3 novembre 2009

te qui la

Hay dos locos que ya no caminan de la mano, que no se abrazan, ni se miran, ni se tocan y se olvidaron de los terremotos que causaba el roce de sus labios.
Ninguna risa agrieta el obelisco, ninguna boca toma café, ni hay manos que revuelvan los libros que se venden a menos de tres pesos (y nadie lee las dedicatorias a desconocidos).
Nadie pregunta si ésta es la calle de las casas de música, ni se fijan en los saxos o las trompetas sin boquilla. Ya no hay gente acostada en las plazas, ni teléfonos cayendo del cielo, ni árboles deformes con gente que se golpee la cabeza contra ellos. No existen las barbas ni los ombligos. Desaparecieron los trabajos, las mañanas, los fines de semana.
¿Por qué los nombres no son recordados? ¿Por qué las cosas poco importantes se prohibieron?
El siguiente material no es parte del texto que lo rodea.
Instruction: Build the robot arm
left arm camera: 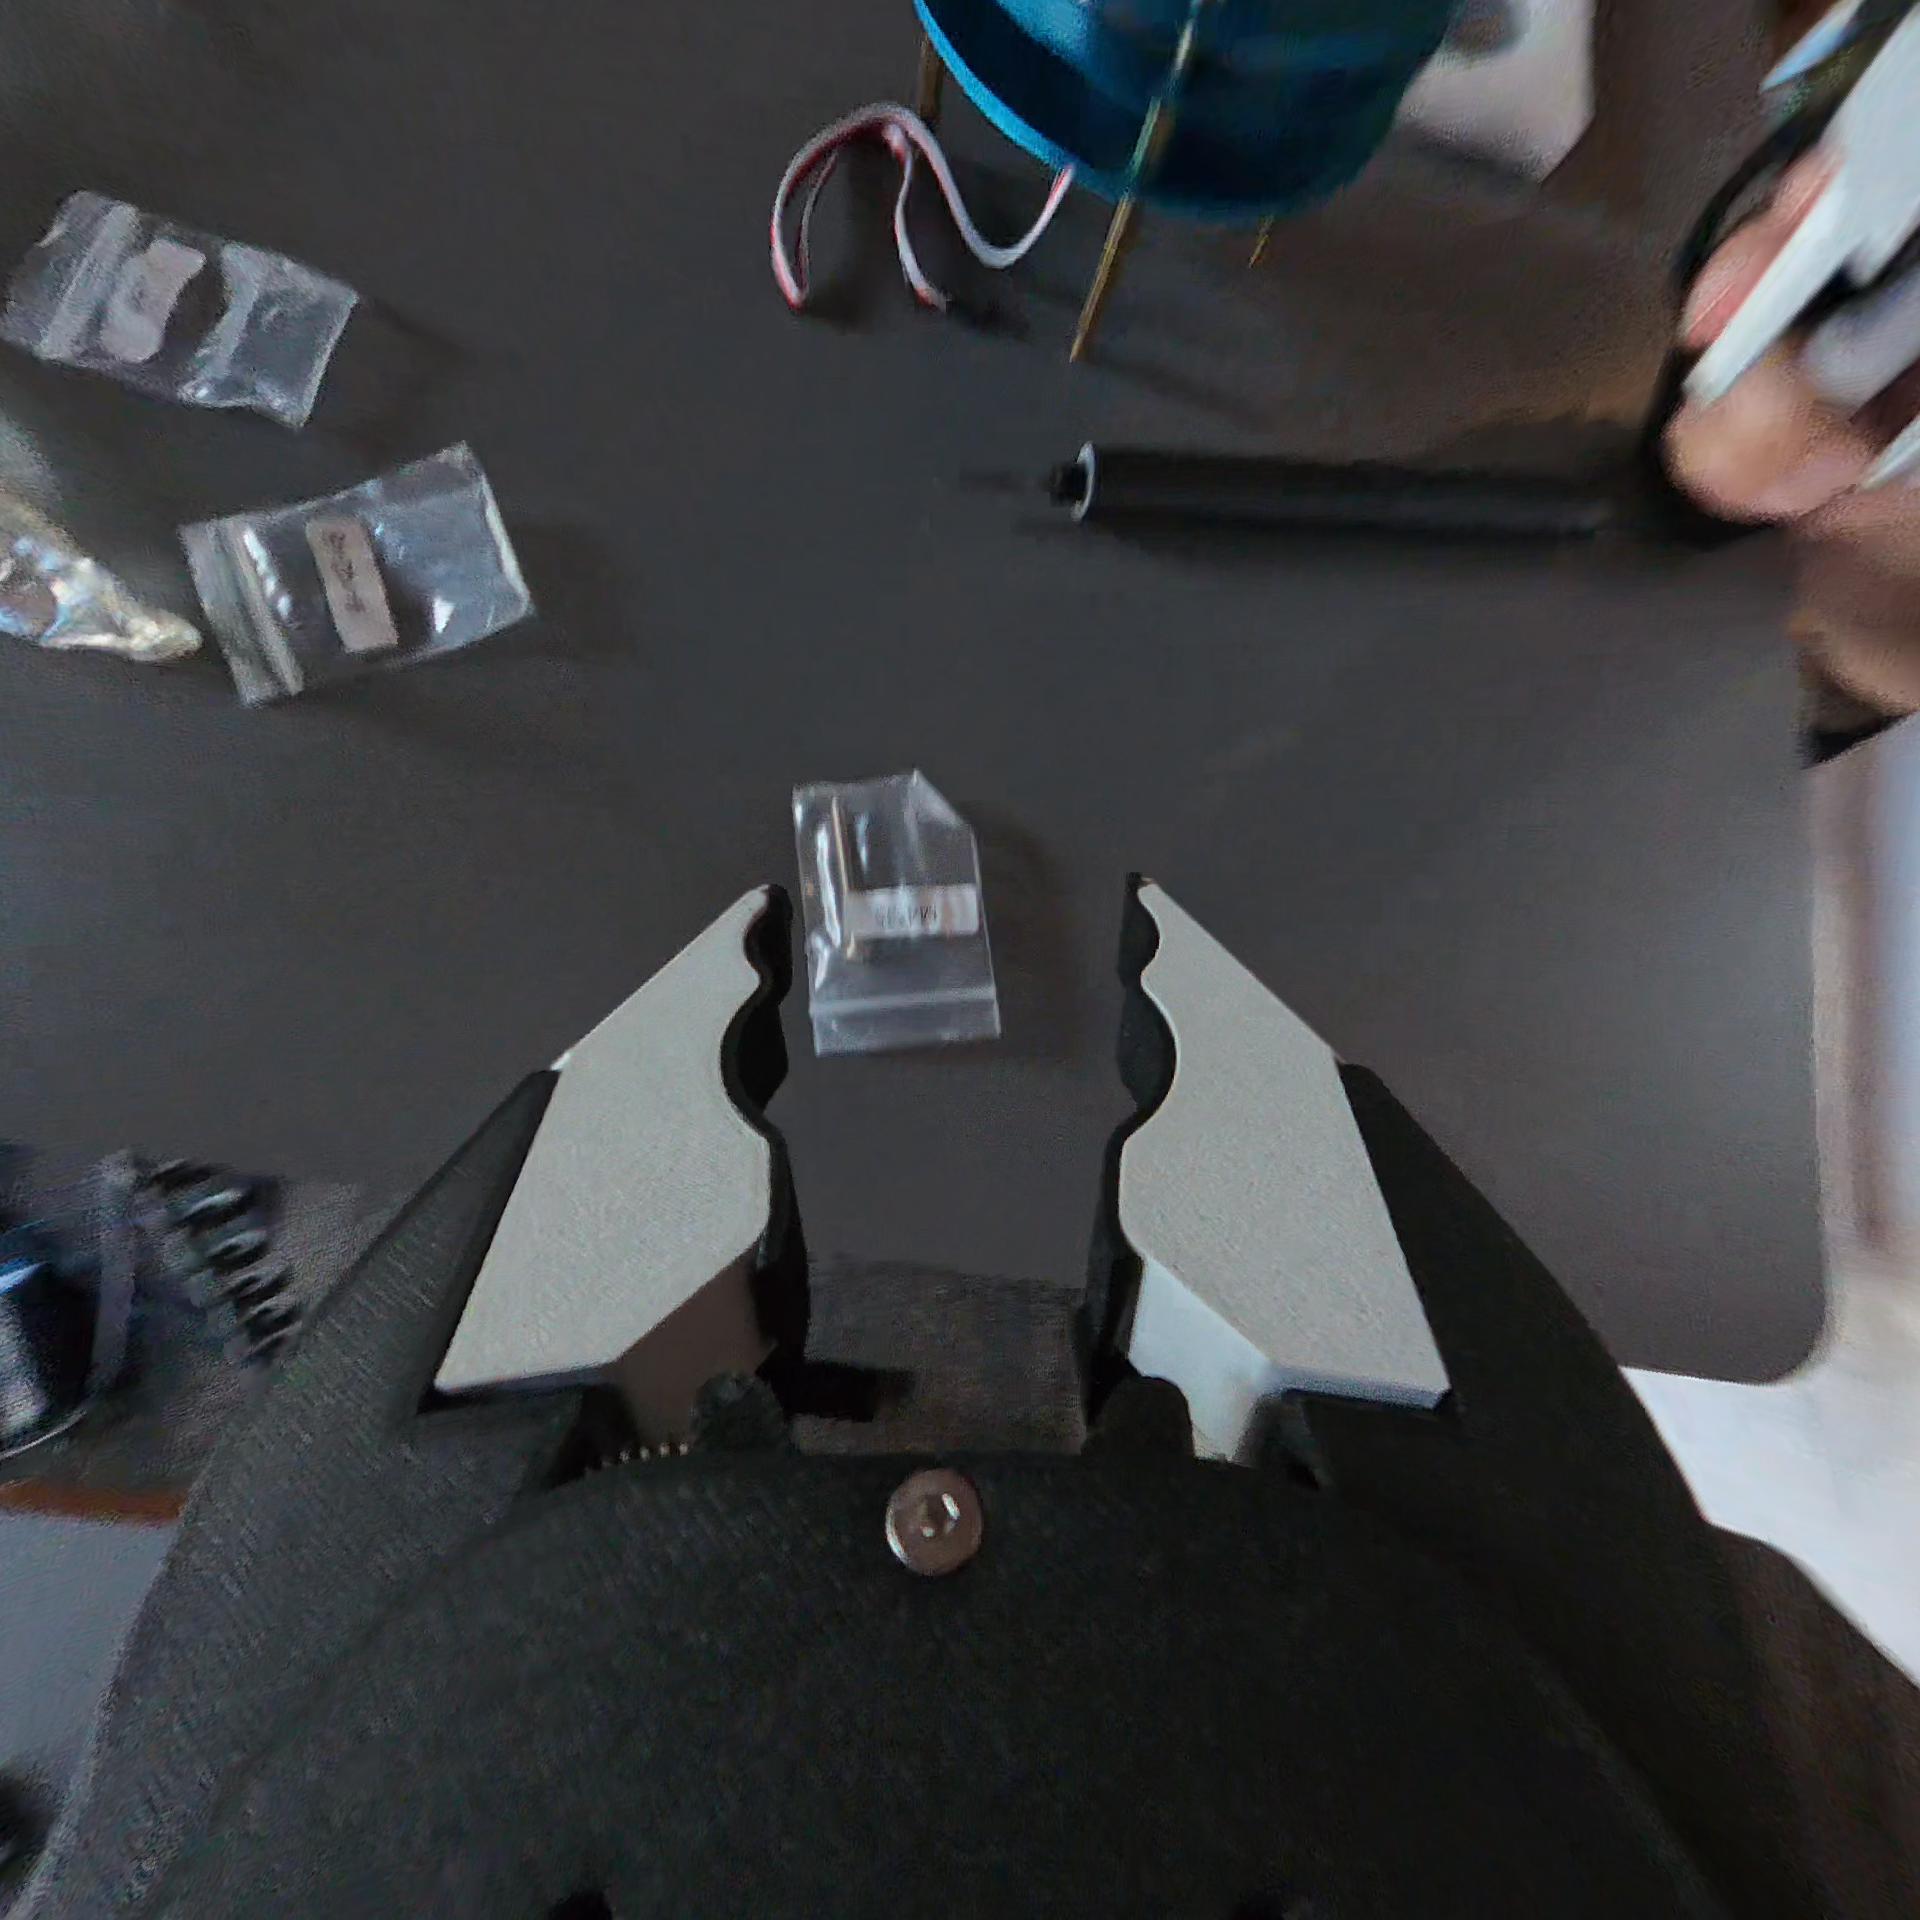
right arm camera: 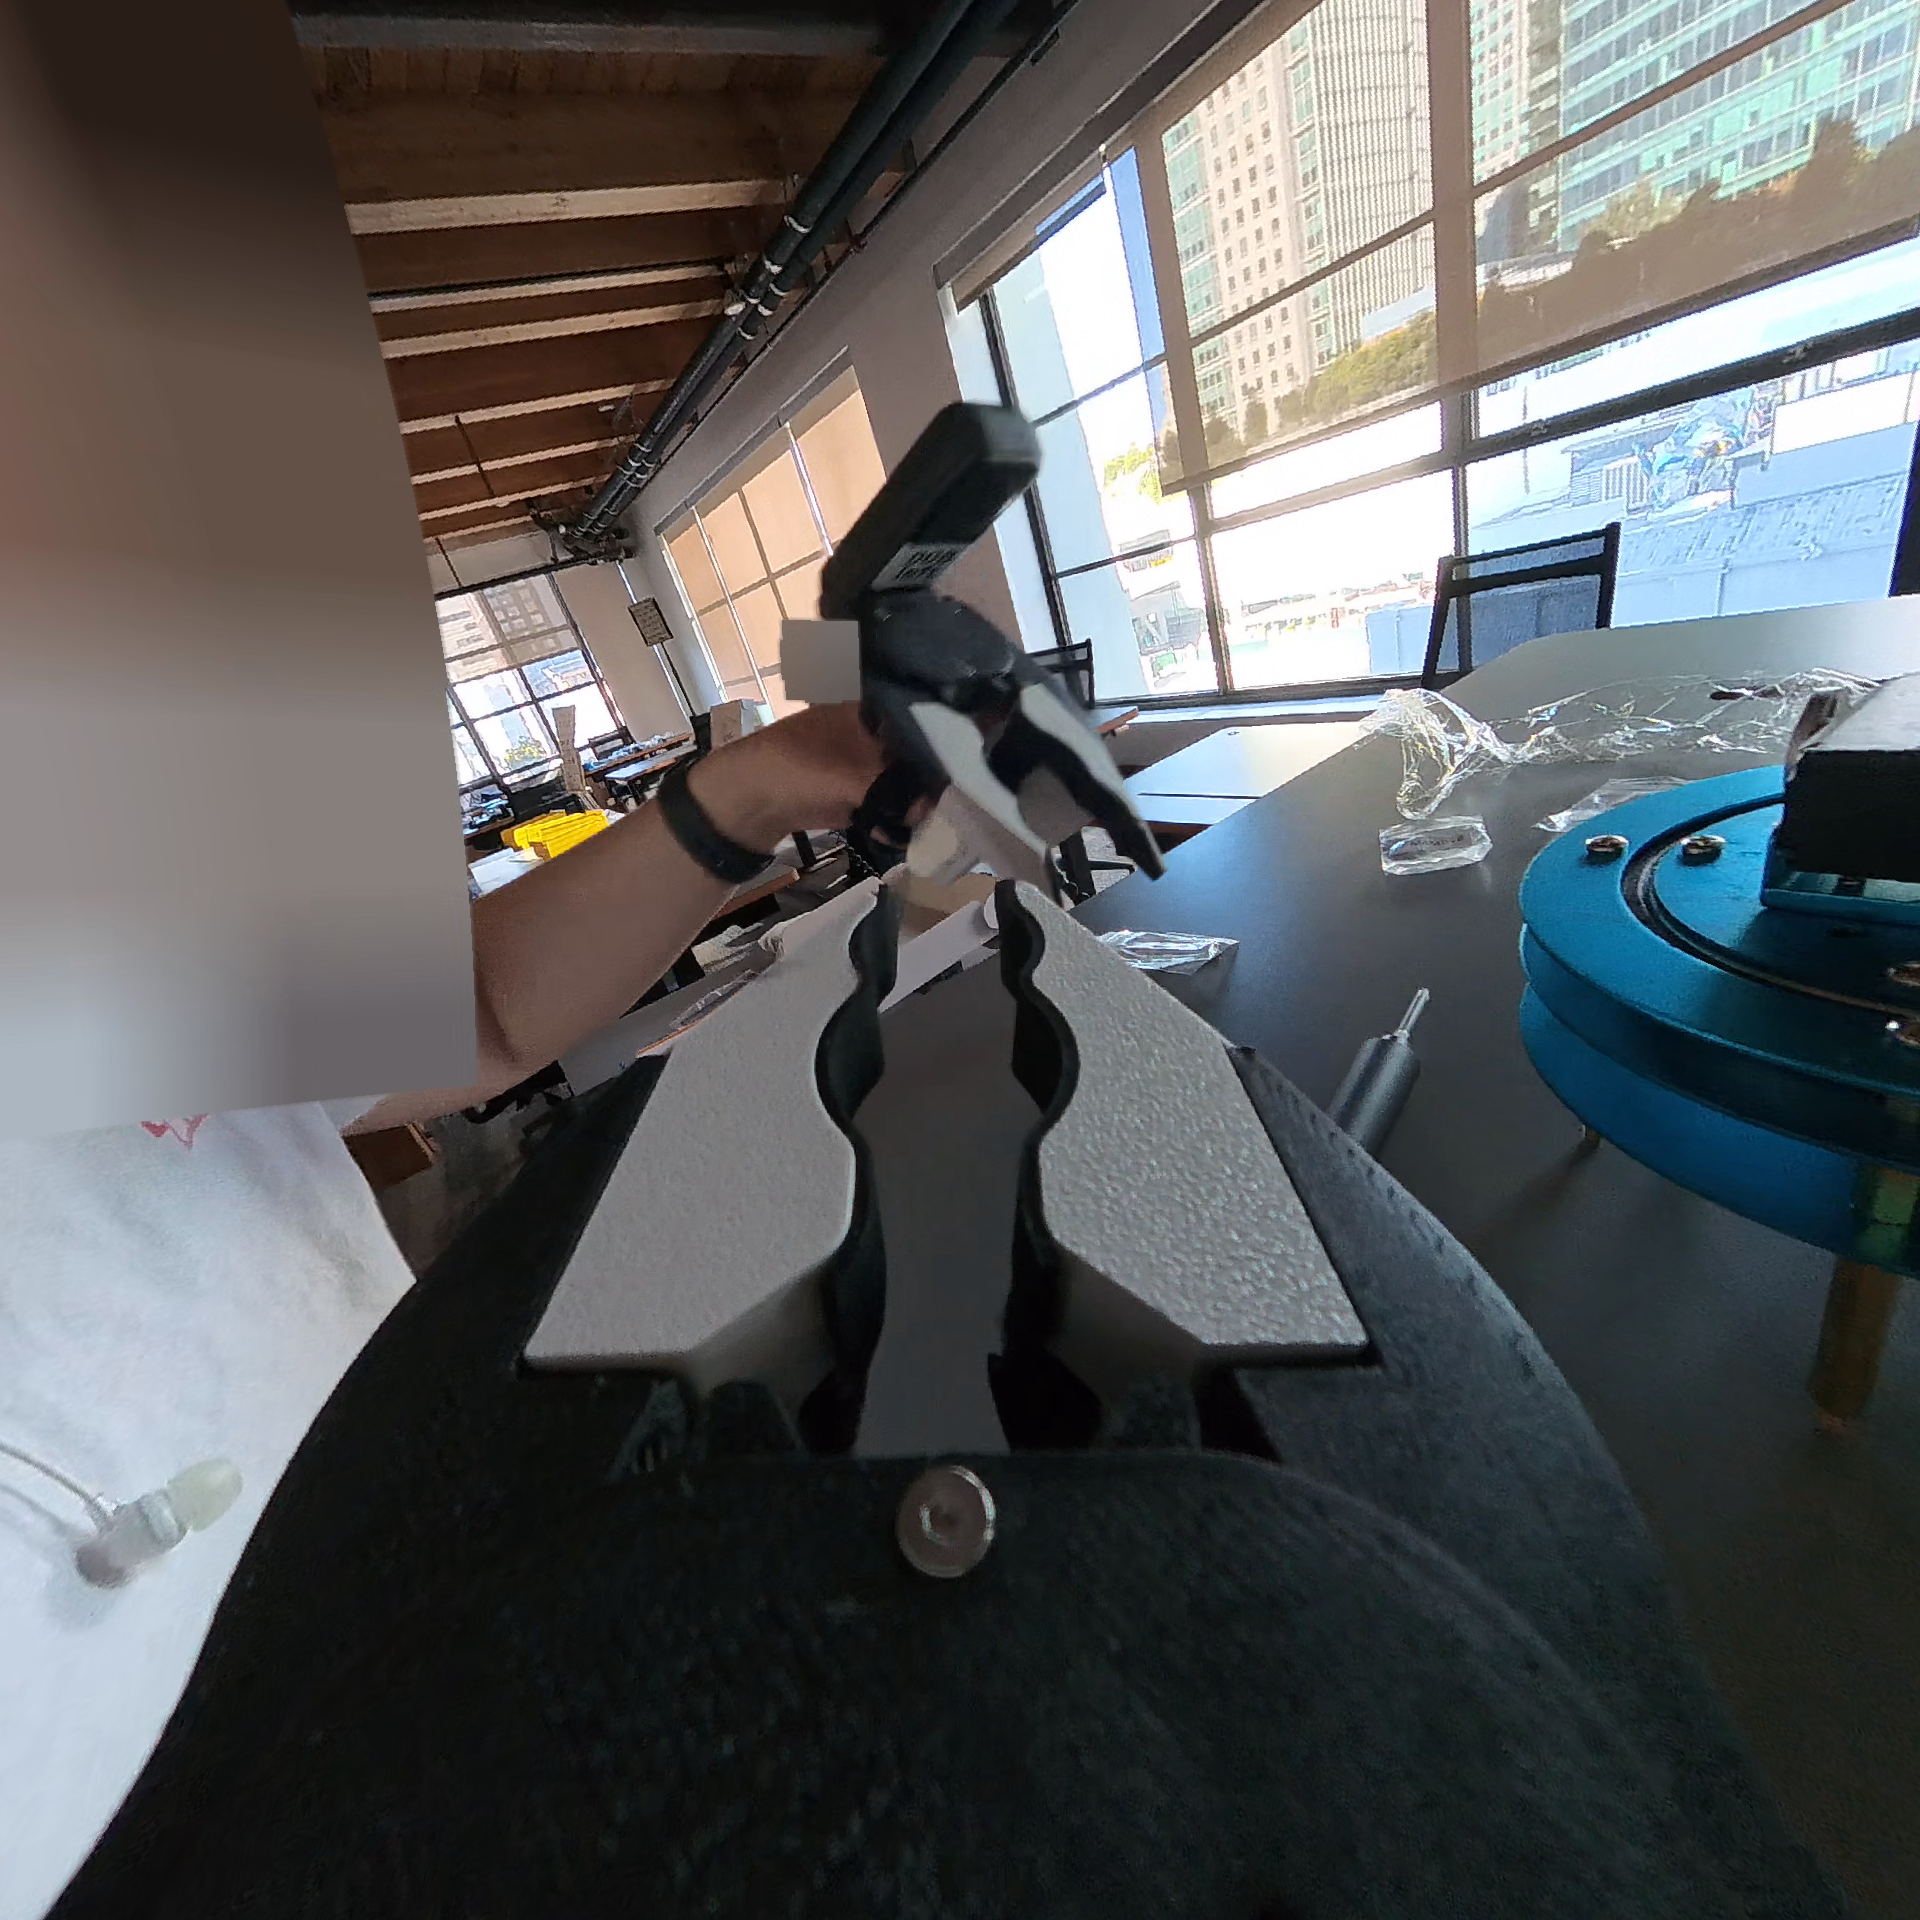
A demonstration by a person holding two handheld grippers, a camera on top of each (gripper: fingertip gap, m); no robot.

La loca aprendió a prender el encendedor cinco veces seguidas, para mantener intacto su meñique, y nunca más pisó Starbucks. Encontró la forma de saber cuándo, dónde y por qué alguien va a mostrarse. Y a la noche, antes de dormir, prende la televisión y no la ve.
Escucha atentamente pero no hay ruidos, cierra los ojos pero no duerme, abre la boca pero no come, se corta las manos pero no llora.

Enriqueta se sienta en la mesa de luz y espera a verla despertar, aunque sabe que van a golpearla por la mañana y por la tarde, otra vez, como siempre, va a ser colgada del espejo.